Williamson Polling for Several Jobs: After stepping down as Oregon House majority leader last month, state Rep. Jennifer Williamson (D-Portland) is polling to help determine what office to seek next year. Her choice could determine what a number of other candidates do. The Portland lawyer and four-term incumbent wants to be attorney general, but two-term incumbent Ellen Rosenblum has told allies unofficially she'll seek a third term. (Disclosure: Rosenblum is married to the co-owner of WW's parent company.) Mounting a primary challenge to Rosenblum could be tricky, especially after Williamson angered unions by recently voting for public pension reforms. Williamson, 45, is also reportedly considering an open secretary of state's seat, replacing state Sen. Ginny Burdick (D-Portland) should Burdick retire, or running for Multnomah County district attorney (where she'd probably face a close friend, Oregon Criminal Justice Commission director Michael Schmidt). Or she could just run for re-election to her House seat. Williamson says she hasn't made any decisions yet. "I've asked my political team to conduct a thorough analysis of legislative and statewide options," she says, "including a survey of primary voters."

OHSU Employee Trolls Union: Oregon Health & Science University has removed a member from its bargaining team after he created fake social media accounts to troll American Federation of State, County and Municipal Employees Local 328. The union local surfaced allegations of the troll account being linked to OHSU employee Patrick Frengle on Aug. 5, writing that it suspected Frengle had created two Twitter accounts under the names Aanus McFadden and Roy Vragina, which tweeted frequently to and about the union and spread false information about union dues. In response, OHSU tweeted to the union this week that Frengle had "been removed from [the] bargaining team, effective immediately, and is prohibited from participating in any future negotiations." Union spokesman Ross Grami says OHSU apologized to the union bargaining team in an email on Tuesday, Aug. 6, confirming Frengle had admitted being responsible for the troll accounts. A spokesperson for OSHU did not respond to WW's request for comment.
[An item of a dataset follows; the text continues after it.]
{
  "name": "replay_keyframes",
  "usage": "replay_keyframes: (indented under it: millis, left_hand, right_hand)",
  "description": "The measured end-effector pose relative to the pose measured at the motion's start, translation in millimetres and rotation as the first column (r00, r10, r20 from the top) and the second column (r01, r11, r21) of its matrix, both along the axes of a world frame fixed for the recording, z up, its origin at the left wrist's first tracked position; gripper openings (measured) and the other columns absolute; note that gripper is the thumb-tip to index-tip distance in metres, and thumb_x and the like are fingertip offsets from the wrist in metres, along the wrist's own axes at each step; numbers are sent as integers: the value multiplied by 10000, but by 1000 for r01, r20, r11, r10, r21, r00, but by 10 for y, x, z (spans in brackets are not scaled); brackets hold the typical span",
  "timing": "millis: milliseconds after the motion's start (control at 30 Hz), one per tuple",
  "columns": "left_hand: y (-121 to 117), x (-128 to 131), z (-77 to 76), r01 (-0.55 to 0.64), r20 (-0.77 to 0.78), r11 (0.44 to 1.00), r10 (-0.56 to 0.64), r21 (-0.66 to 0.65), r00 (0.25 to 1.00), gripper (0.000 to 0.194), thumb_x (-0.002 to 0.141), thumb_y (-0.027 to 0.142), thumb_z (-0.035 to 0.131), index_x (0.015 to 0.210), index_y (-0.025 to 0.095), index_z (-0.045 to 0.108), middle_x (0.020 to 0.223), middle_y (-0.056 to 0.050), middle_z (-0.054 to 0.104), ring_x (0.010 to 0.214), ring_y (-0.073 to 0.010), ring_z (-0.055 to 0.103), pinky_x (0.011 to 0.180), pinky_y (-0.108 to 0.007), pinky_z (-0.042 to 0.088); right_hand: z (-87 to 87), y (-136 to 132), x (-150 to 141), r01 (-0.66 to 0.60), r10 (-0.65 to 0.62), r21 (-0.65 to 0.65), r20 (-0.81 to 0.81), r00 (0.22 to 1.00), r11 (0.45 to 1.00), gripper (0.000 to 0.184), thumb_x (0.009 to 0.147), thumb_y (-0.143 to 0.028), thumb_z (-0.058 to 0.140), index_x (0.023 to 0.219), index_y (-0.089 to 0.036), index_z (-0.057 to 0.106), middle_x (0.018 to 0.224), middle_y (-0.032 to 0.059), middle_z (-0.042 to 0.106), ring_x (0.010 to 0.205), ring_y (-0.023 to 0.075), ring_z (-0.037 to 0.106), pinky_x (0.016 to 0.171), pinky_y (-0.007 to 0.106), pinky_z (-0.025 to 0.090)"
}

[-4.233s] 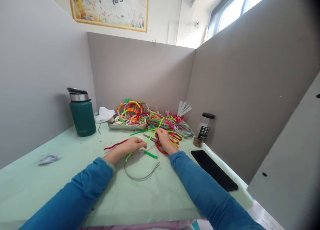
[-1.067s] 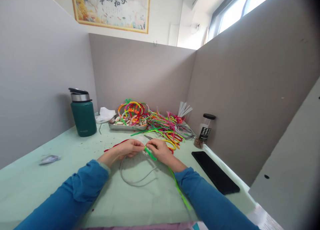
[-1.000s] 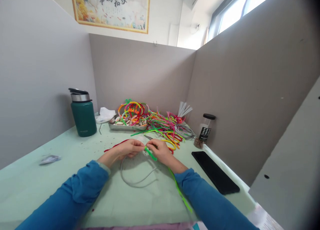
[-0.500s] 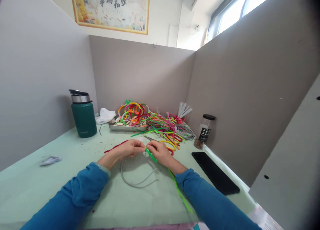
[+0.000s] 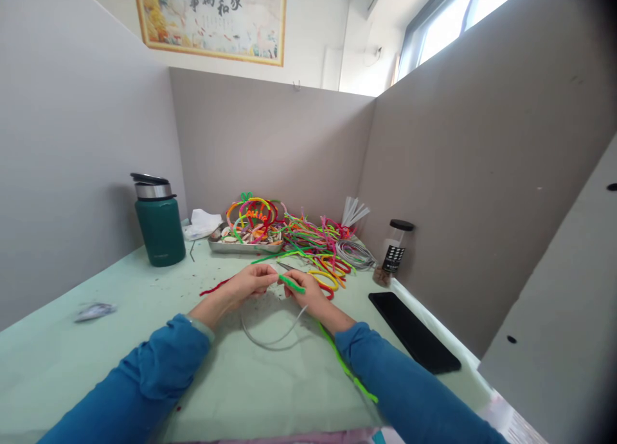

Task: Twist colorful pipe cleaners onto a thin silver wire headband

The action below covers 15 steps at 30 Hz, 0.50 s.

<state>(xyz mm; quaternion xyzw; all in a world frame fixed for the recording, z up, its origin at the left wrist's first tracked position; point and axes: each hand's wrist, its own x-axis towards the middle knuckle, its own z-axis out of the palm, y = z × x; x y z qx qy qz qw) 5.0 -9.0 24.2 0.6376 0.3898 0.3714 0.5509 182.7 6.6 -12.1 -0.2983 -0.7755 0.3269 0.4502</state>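
Note:
My left hand (image 5: 253, 281) and my right hand (image 5: 311, 295) meet fingertip to fingertip above the table, both pinched closed. Between the right thumb and fingers lies a short bright green pipe cleaner (image 5: 292, 284), one end reaching the left fingertips. From behind my left fingers a thin grey wire (image 5: 272, 348) hangs in a curve, its other end near my right wrist. What exactly the left fingertips pinch is partly hidden. A yellow-green pipe cleaner (image 5: 348, 369) lies under my right forearm. By my left wrist is a red pipe cleaner (image 5: 214, 288).
Beyond the hands are scissors (image 5: 324, 281) with yellow handles, a metal tray (image 5: 245, 247) with small pieces, heaped pipe cleaners (image 5: 313, 235) and a grey wire coil (image 5: 355, 254). A green bottle (image 5: 160, 229) stands left; a clear jar (image 5: 393, 254) and black slab (image 5: 414, 331) are right.
The green pipe cleaner has swung up, from slanting down beneath the right fingers to lying across them. The grey wire's curve has shifted slightly right and up with the hands.

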Motion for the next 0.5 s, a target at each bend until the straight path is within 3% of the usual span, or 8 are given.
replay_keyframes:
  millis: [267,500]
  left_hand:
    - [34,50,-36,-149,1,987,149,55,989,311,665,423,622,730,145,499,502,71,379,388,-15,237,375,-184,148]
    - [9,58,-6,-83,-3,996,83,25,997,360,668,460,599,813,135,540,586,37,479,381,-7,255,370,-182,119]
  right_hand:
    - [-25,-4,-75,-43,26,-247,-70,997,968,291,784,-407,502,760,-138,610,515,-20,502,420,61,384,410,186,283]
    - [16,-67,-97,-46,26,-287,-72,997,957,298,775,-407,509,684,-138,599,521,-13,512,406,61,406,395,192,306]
Vaccine-Doubting Doctor Loses Medicaid Funding: Dr. Paul Thomas, the Beaverton pediatrician who is a leading figure in the anti-vaccine movement ("Alt-Vaxx," WW, March 20, 2019), has been barred from participating in a federal program that provides poor children with vaccinations. That means he loses funding from the Vaccines for Children Program, which provides free vaccines to children on Medicaid or otherwise in need. The July 12 order issued by the Oregon Health Authority, barring him from participation, states Thomas failed to stock two of the required vaccines (the rotavirus and HPV vaccines), as mandated under the program. "Dr. Thomas…is not exercising medical judgment in accordance with accepted medical practice," it also states. Contacted by WW to explain why he'd been barred, Thomas texted: "I didn't jump through their hoops fast enough." Also last week, Thomas announced he will begin charging patients a $295 annual fee.

Katie Shepherd Goes to Washington: WW reporter Katie Shepherd departs this month for a job at The Washington Post. In two years at WW, Shepherd wrote stories that led to the closure of a loophole in Oregon law that allowed thieves to repeatedly steal cars; spurred the state's prisons to administer more flu shots to inmates; and revealed the cozy relationship between a right-wing organizer and the police lieutenant who was supposed to be monitoring his violent activities. Shepherd will join the Morning Mix team at the Post. On the night shift, she will cover late-breaking news and bring local stories to a national audience. She hopes to continue reporting on political extremism in the U.S.